Though Graham’s end notes shows he thinks a bit too much about his work, the effortlessness of what he’s put down on the page here shows he’s able to use this thinking subconsciously and unobtrusively to the reader’s advantage. And not just with the personality-filled pretty pictures and ideas.

He does well with not only the dialogue between characters but also Joe’s frequent monologues. My favorite is when he considers his long-lost love, who Joe remembers while looking into the mirror:

“That girl used to put glue in her hair and jump on the bed and taste like grape candy. And how do you get over that?”

A gallery of Brandon’s work, including his depiction of Joe's cat seen above, is at http://royalboiler.deviantart.com/gallery/

King City is available at better comic books shops and bookstores carrying manga from Tokyopop. He’s also got another series, Multiple Warheads, coming soon from Oni Press.
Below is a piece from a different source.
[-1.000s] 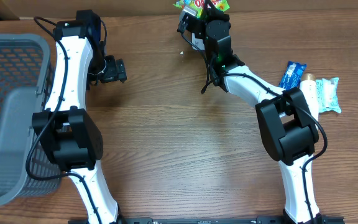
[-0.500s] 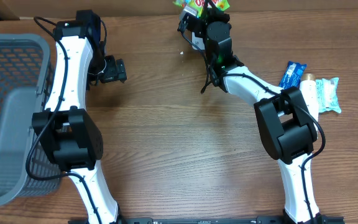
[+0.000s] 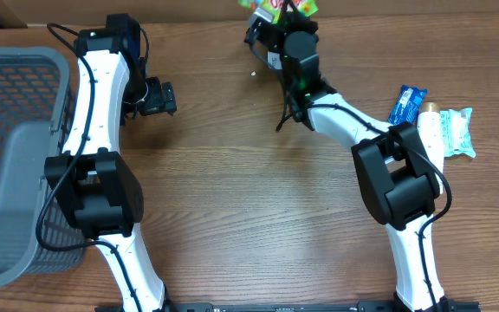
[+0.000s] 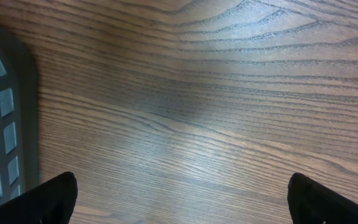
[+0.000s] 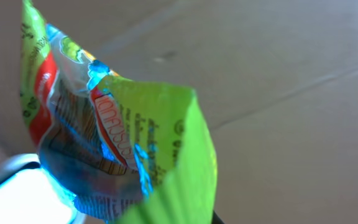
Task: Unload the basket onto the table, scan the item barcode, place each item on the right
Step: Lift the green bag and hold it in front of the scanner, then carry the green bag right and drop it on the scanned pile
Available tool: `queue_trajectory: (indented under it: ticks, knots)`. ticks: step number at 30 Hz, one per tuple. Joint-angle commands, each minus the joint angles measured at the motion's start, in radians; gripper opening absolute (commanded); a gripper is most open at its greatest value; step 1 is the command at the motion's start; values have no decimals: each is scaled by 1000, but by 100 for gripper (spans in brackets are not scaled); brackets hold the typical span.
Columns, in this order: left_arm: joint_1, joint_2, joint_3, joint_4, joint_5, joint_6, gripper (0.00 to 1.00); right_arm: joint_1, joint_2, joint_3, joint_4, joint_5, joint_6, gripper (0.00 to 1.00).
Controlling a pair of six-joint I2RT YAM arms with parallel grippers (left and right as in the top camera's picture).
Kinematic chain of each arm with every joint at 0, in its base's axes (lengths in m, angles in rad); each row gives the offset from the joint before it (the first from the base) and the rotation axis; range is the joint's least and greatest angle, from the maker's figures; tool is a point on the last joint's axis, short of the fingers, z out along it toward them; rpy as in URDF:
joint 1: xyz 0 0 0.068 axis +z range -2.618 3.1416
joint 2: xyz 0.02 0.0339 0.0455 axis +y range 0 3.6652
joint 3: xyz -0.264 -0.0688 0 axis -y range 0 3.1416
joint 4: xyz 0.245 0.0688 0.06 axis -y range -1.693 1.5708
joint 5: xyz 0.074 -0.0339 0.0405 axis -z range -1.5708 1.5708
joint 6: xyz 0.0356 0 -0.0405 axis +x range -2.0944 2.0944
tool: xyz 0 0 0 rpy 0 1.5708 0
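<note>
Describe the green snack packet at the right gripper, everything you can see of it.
The snack packet is a glossy, crinkled film pouch, mostly lime green with red, white and blue print. The lettering is too blurred to read and no barcode shows. It fills the right wrist view, tilted. In the overhead view it sits at the top edge of the picture, partly cut off, at the tip of the right gripper, which is shut and appears to pinch it.

mid counter [image 3: 249, 199]: bare wood, open btwn arms
L edge: basket [image 3: 7, 95] blocks
R edge: packets [image 3: 408, 102] in way
far mid: R tool [image 3: 271, 22] clamping snack bag [image 3: 277, 7]
</note>
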Motion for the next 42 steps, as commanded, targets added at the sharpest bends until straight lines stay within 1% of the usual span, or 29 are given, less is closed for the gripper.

When a Huddled Mass, no longer tired, nor poor, gets ugly, angry and possibly even

We never get a good long glimpse of the giant something tearing up New York City in Cloverfield but for most of the movie, we clearly feel the terror and madness such a visitation would invoke amongst those experiencing this kind of a first contact.

Producer J.J. Abrams (Lost, Alias) and director Matt Reeves appear to understand we do not need exploding eyeballs and full-frontal decapitations to feel fear. We can be afraid and go ‘ooh!’ in our theater seats, held rigid in suspense, through a movie that is only rated PG-13.

For those who do not know what the movie is about… A gigantic vaguely glimpsed monster tears up New York City. Several friends try to escape together and we experience their trek through the videotape they made on their journey.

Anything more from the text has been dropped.